Dogs Raining (reigning) in My Mind Part 5

The first recorded dog story of all time is from the Odyssey and it set the standard for the next 3000 years. Odysseus returns after 20 years and his 20-year old dog Argo recognizes him in disguise, wags his tail, but is too weak to get up and greet his beloved master. Odysseus sheds a tear and Argo dies. Twenty five years ago I read a short story in an Istanbul library titled “Dog People” where a family who owned dogs turned them into vicious creatures that menaced the neighborhood. I have never forgotten this cruel story but have never been able to find it again, even with the help of the Internet. Emily Dickinson had dogs in her life but none of them made it into her poems. Odd. What is the greatest memorial to a dog in the world? I once saw a local man beat up another man, a tourist, on the beach because the tourist kicked the local man’s off leash dogs in the faces and hurt them. I did not intervene. The most harrowing dog scene from a novel that I have read is the opening sequence of Pete Dexter’s Brotherly Love. In it, a dog attacks a girl struck dead by a car, the girl’s brother attacks the dog, and then the car’s owner (a mobster) empties his revolver into the dog after carrying the girl’s body into her house, whose father is also connected to the mob.

The Nobel Prize winning author Thomas Mann wrote an unusual short story titled “A Man and His Dog.” It was published in 1918. It is a story about a dog, but more of a cryptic tale of how humans might be better served emulating the life of dogs. Mann wrote: “Animals are more primitive and less inhibited in giving expression to their mental state—there is a sense in which one might say they are more human.” A dog is more human than a human. Now that’s something to consider.

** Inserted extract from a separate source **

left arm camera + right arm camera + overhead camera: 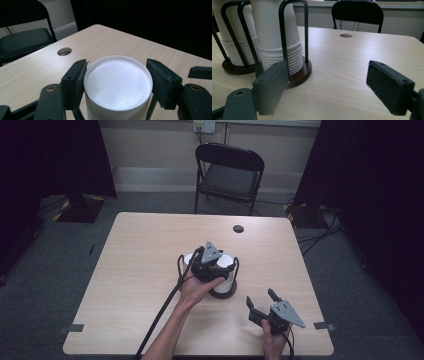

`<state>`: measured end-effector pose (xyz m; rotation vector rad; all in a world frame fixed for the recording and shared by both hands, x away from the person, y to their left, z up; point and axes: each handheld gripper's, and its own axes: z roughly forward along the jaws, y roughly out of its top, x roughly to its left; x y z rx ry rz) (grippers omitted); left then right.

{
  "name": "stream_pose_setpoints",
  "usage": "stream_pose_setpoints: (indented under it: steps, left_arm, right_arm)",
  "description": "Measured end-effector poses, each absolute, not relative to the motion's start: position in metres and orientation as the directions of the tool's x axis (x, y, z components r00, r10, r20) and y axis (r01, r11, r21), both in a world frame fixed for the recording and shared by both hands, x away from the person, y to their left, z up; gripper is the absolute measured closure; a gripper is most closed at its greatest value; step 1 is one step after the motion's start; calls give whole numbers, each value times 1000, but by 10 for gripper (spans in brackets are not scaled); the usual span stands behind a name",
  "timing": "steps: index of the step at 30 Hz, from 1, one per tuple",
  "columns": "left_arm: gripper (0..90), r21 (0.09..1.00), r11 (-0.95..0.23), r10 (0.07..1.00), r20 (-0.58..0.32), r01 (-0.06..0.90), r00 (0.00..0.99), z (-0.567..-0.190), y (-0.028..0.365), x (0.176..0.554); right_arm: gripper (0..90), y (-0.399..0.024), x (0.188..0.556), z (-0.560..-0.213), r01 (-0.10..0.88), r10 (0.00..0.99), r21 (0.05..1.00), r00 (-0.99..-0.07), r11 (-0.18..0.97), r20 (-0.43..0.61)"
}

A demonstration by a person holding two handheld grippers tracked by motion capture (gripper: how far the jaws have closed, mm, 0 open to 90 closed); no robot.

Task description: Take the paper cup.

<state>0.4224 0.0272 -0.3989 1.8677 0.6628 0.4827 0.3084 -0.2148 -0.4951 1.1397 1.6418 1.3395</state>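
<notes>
Two stacks of upturned white paper cups stand mid-table, each in a black wire holder on a dark round base [222, 292]. My left gripper [219, 265] reaches over the right-hand stack [228, 270]. In the left gripper view its two pads [75, 80] press on either side of the top cup [117, 82], so my left gripper [117, 75] is shut on that cup. The other stack [189, 260] stands just to its left. My right gripper [262, 302] hovers open near the table's front right. In the right gripper view it [327, 75] faces the nearer stack [274, 37] with nothing between its jaws.
A round cable hole [238, 228] is cut in the far side of the wooden table [140, 250]. A black folding chair [230, 175] stands behind the table. Dark curtains hang on both sides. A cable trails from my left gripper over the front edge.
</notes>
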Motion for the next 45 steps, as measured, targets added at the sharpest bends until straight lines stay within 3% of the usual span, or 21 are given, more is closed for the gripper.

In 1922, Franz Kafka wrote a 15,000-word short story though the voice of an old dog titled “Investigations of a Dog.” It is perhaps the most metaphysical thing ever written about dogs, and at times almost impossible to fathom. Clearly, though, the dog is writing about humans. Here are some of the more arresting lines. As I read them, I realized they were precisely what my book about my adventures with Bonnie and Clyde was all about.

I began to inquire into the question what the canine (human) race nourished itself upon.

All knowledge, the totality of all questions and all answers, is contained in the dog.

…change begins in the (human) soul before it appears in ordinary existence, and that, when they begin to enjoy a dog’s life, they must have already possessed real old dogs’ souls.

I still can’t believe Thoreau didn’t have a dog with him at Walden. I like to think Thelma and Louise would not have driven over the cliff had they owned a dog. I once had to break up a fight to the death on the beach between two of my dogs and nearly lost a finger. I still have a scar under my left eye where a German shepherd bit me in my youth. A Doberman pinscher almost mauled me in my youth.

One of my favorite lines ever overhead in an Oregon tavern: “I’d like to introduce you my dog that drinks up all my Jameson. It was an English bulldog and it wore an ascot. I don’t think Bruce Springsteen has a single mention of a dog in all his working class anthems. That seems very off to me.

Some of my favorite moments with dogs were around a burn barrel, usually alone, late at night, looking at the stars, listening to the fire, thinking about this and that. I was always present there.